What to produce:
Word for word, retype every line of the data.

Provided material:
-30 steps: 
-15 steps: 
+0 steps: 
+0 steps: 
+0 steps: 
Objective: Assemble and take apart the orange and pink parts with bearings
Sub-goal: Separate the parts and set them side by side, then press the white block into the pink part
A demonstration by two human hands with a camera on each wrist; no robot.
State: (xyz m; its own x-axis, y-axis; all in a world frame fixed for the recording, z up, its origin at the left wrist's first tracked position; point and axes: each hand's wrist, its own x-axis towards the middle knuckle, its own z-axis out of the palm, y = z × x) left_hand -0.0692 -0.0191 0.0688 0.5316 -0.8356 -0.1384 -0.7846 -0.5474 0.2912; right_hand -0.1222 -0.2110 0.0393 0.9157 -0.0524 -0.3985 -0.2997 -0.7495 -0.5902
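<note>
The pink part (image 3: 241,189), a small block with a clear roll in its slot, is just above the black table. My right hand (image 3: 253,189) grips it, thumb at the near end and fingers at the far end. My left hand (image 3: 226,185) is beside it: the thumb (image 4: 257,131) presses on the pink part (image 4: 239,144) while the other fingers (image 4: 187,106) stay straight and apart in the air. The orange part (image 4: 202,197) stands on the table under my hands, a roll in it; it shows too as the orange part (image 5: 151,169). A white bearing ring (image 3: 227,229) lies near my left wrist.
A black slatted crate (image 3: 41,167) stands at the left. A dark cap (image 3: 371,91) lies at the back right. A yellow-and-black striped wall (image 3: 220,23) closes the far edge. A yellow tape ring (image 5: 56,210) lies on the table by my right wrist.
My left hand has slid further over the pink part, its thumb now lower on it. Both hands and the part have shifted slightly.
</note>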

Task solution:
-30 steps: 
-15 steps: 
+0 steps: 
+0 steps: 
+0 steps: 
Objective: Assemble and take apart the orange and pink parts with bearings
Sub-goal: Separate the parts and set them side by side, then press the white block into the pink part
A demonstration by two human hands with a camera on each wrist; no robot.
State: (xyz m; its own x-axis, y-axis; all in a world frame fixed for the recording, z up, its origin at the left wrist's first tracked position; point and axes: each hand's wrist, its own x-axis towards the middle knuckle, its own z-axis out of the palm, y = z × x) left_hand -0.0692 -0.0191 0.0688 0.5316 -0.8356 -0.1384 -0.7846 -0.5474 0.2912; right_hand -0.1222 -0.2110 0.0393 0.9157 -0.0524 -0.3985 -0.2997 -0.7495 -0.5902
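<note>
The pink part (image 3: 241,189), a small block with a clear roll in its slot, is just above the black table. My right hand (image 3: 253,189) grips it, thumb at the near end and fingers at the far end. My left hand (image 3: 226,185) is beside it: the thumb (image 4: 257,131) presses on the pink part (image 4: 239,144) while the other fingers (image 4: 187,106) stay straight and apart in the air. The orange part (image 4: 202,197) stands on the table under my hands, a roll in it; it shows too as the orange part (image 5: 151,169). A white bearing ring (image 3: 227,229) lies near my left wrist.
A black slatted crate (image 3: 41,167) stands at the left. A dark cap (image 3: 371,91) lies at the back right. A yellow-and-black striped wall (image 3: 220,23) closes the far edge. A yellow tape ring (image 5: 56,210) lies on the table by my right wrist.
My left hand has slid further over the pink part, its thumb now lower on it. Both hands and the part have shifted slightly.
</note>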

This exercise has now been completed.